Sunday, April 20, 2014

In Which I Quote A Song Almost as Old as I Am

There's this song from back in the day  about how if you love somebody, set them free. 

I puzzled over this in my pre-relationship state, because I somehow felt it was true, maybe because I am all about love and freedom, and when I've been in a relationship, I always wanted my partner to feel free to do anything whenever they liked, even if that involved leaving me behind and tralalaing with someone else.

The unintended consequences of that practice for me:  I will never fight for anyone.  I let my partner choose and step back to let them do so.  I become even more of an observer in my own life, and eventually, when I am worn down from not driving my own bus, they will say something about how I've changed and feel like their world is coming to an end because I dared voice a preference.

So I let them go, not because I don't love them, but because I do (infinitely more than I love myself), and I want them to go have their best possible lives and I'd never want to hold them back.

Also because I need to feel free too.  I really do.  I mean, I feel stifled just from living in the same place for too long.  I could chalk this up to being a mutable Gemini, but it's also because I don't want to make a living in this world, I want to live in it.  And I have no idea how to manage both simultaneously.  The mundane might be fine on auto-pilot, but I'm not on auto-pilot enough to be okay with it.

Relationships, man.  What are they all about?  I've been in a relationship for pretty much all of my adult life except for the last year or two, and I'm wondering about why people willfully get into them, even seek them out.  I've never been much of a seeker, except that I have always had my eyes open, in some hopelessly romantic fashion, thinking one day this person is going to show up, and they will know me.  On sight.  And I will know them.

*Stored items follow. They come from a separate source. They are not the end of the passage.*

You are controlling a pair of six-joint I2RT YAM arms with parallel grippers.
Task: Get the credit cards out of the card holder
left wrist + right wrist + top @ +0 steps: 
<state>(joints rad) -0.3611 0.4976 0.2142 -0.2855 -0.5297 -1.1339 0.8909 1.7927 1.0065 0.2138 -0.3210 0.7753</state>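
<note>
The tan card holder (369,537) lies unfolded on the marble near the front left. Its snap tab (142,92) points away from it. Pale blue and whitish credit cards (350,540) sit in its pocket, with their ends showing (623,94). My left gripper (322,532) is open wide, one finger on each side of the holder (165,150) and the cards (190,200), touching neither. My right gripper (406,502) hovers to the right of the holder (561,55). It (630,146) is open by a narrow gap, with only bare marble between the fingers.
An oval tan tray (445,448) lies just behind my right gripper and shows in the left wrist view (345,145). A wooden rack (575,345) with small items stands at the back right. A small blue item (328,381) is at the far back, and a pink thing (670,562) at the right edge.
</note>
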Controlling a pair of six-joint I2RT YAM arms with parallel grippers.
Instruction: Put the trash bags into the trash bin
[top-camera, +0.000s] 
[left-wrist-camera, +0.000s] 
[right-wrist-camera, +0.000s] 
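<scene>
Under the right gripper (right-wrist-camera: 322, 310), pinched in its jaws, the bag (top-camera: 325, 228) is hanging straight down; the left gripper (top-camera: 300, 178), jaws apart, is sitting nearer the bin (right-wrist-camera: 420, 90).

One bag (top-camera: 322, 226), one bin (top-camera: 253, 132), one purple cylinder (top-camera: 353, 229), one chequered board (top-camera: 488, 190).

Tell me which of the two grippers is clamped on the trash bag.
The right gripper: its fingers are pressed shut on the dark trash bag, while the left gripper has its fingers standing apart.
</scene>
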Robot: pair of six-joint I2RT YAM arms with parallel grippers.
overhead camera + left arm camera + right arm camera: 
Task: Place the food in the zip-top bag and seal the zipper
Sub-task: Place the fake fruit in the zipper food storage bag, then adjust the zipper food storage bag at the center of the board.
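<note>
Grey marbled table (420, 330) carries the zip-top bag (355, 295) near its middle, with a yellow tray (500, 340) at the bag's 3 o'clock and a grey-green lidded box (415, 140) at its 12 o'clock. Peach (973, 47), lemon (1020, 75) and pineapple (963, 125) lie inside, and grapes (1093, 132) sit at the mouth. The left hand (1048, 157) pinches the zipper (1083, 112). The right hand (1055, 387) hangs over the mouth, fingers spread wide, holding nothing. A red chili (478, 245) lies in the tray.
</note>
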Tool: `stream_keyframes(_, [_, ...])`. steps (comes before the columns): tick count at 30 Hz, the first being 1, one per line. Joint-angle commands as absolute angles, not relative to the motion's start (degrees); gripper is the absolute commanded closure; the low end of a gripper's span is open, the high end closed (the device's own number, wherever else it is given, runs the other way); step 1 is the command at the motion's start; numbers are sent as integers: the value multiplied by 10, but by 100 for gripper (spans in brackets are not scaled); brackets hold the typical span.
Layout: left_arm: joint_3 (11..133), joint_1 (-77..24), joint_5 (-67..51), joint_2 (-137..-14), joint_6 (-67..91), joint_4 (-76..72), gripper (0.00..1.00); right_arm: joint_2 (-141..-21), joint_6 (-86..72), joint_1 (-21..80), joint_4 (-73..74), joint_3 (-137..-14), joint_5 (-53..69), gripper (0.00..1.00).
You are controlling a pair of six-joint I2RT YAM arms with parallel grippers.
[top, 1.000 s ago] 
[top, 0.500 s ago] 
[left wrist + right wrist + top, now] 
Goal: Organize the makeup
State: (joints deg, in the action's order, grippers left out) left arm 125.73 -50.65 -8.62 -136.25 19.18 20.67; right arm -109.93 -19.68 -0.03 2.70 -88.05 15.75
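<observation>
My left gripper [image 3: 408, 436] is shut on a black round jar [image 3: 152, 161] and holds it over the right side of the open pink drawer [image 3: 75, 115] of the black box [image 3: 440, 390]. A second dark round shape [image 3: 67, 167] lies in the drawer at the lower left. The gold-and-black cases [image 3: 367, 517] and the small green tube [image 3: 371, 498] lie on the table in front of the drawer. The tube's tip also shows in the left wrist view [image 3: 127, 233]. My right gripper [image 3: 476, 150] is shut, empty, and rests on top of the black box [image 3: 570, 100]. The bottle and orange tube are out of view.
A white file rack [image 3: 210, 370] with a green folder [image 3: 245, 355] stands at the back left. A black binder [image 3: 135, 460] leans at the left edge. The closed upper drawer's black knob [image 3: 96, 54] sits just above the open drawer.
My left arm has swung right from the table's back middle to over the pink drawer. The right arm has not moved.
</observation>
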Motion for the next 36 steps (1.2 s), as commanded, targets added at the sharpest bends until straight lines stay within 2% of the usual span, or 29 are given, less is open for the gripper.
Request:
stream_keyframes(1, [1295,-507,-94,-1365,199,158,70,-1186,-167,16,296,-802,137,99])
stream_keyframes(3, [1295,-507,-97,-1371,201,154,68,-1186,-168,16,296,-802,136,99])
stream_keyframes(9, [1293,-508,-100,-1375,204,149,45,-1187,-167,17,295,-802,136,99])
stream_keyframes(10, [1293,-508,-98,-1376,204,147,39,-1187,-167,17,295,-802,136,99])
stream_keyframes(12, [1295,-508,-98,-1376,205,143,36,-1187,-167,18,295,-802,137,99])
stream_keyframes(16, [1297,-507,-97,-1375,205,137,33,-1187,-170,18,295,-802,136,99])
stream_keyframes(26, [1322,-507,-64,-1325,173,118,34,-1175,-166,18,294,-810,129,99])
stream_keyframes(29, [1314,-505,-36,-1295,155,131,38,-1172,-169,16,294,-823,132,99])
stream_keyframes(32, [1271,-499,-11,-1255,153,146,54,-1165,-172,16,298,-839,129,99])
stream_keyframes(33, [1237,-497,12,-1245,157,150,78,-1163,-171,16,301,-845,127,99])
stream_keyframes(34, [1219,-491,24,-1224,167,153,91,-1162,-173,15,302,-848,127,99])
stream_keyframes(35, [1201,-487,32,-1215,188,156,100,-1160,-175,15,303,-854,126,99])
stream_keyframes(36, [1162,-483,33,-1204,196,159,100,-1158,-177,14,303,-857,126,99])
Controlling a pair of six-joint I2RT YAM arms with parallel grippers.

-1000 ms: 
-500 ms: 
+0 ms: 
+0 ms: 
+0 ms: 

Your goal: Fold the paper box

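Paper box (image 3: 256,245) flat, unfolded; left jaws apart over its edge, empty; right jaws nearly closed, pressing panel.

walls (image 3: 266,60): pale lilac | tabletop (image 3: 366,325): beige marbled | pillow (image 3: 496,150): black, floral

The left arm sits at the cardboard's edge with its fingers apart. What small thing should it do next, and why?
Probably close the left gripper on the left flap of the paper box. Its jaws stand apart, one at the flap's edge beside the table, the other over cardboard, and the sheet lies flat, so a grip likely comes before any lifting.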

I only still believe it's possible because it happened.  And it was too painful in so many ways, and too wonderful in so many others.  If it's not fate knocking at my heart, it's not enough to pique my interest.  It did happen again, but this time it wasn't immediately mutual.  Eventually we were together for many years, but I began feeling like I really shouldn't be subjecting anyone to a relationship with me.  There is a lot of subconscious programming I haven't yet figured out how to rewrite.

Truth is, I am really, truly, and intensively self absorbed.  I feel like I have to become a better person before I'd ever be ready for another relationship.  I know I'm not really that messed up, comparatively (because daaayum, people are insane), but the difference is that I know many of my faults, and while I know they're not such a big deal, I would much rather fix them without hurting anyone else.

I think one of the better relationship structures would be of a polyamorous design, mostly because I don't think I'm capable of being solely responsible for someone's heart.  I'm very much a one person at a time kind of person, but it's really just too much pressure for me to be solely responsible for someone else's feelings.

Really, any sort of expectation has become too much pressure for me outside of the workplace.  Work is a meaningless sort of cycle.  It doesn't really matter one way or the other what I do there.  Everything else seems like a crushing lot of responsibility I feel incapable of handling.

Logically, I know that I'm a pretty decent person to be in a relationship with.  I'm occasionally funny, generally kind, and I can, on occasion, be sort of sweet.  It is much easier and more fun to do things for and with someone else than it is to do for or by myself.